▶ Task description
Please give back word for word the lines of the material below between the line containing "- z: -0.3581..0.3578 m" and the line containing "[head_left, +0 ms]", inclusive.

▶ Supplied material

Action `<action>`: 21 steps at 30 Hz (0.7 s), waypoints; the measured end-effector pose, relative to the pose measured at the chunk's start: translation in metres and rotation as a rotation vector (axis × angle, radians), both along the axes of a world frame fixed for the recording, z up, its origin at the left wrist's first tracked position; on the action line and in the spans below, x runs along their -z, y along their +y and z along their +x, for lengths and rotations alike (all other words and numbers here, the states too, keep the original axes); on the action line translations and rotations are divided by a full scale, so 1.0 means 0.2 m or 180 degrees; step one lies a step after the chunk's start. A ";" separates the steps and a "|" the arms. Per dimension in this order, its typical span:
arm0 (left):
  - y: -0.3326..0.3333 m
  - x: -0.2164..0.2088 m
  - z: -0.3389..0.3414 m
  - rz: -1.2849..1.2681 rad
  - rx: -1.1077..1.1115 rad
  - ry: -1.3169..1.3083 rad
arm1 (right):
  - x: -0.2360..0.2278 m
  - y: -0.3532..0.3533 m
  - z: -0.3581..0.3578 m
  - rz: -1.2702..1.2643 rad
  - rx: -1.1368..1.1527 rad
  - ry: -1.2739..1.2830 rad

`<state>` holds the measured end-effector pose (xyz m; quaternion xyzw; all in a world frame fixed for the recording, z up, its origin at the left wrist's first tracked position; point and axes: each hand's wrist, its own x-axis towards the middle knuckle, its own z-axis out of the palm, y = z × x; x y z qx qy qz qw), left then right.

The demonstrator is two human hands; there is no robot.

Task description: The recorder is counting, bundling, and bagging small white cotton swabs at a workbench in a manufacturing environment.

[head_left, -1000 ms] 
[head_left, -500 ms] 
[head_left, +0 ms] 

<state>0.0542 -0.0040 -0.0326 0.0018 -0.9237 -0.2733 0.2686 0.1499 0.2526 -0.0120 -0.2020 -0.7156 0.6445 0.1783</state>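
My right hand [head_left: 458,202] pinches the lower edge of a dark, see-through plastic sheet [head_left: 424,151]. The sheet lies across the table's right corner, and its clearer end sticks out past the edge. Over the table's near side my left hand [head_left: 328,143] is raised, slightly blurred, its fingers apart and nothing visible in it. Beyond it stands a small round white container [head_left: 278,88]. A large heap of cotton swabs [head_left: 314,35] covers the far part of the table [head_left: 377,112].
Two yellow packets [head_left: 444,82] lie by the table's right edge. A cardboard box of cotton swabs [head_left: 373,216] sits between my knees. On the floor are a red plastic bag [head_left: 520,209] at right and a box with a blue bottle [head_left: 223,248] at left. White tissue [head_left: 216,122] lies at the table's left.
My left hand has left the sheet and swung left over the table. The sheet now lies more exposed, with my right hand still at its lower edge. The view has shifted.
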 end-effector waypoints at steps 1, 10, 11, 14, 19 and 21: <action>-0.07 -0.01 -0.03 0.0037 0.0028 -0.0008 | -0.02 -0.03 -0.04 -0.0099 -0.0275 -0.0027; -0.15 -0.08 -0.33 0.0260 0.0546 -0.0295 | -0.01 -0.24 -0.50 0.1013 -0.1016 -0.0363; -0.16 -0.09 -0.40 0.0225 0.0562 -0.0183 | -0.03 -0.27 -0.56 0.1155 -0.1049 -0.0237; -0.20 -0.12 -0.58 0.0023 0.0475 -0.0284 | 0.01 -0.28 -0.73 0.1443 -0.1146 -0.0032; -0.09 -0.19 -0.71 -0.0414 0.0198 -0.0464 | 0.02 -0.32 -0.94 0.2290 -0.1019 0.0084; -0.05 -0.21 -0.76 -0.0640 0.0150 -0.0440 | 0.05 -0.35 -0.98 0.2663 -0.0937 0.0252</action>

▶ Output of the exercise
  - z: -0.3581..0.3578 m
  - rz: -1.2702..1.2643 rad
  - rx: -1.1368..1.1527 rad
  - ry: -1.2739..1.2830 rad

`<state>` holds the measured end-effector pose (xyz m; quaternion xyzw; all in a world frame fixed for the recording, z up, its origin at the left wrist's first tracked position; point and axes: each hand's wrist, its own x-axis towards the middle knuckle, its own z-axis out of the palm, y = z × x; x y z qx qy qz qw), left then right.

The demonstrator is two human hands; there is no robot.

Task description: The recorder is counting, bundling, and bagging small white cotton swabs at a workbench in a manufacturing environment.

[head_left, -1000 ms] 
[head_left, -500 ms] 
[head_left, +0 ms] 

The exercise has been fully completed.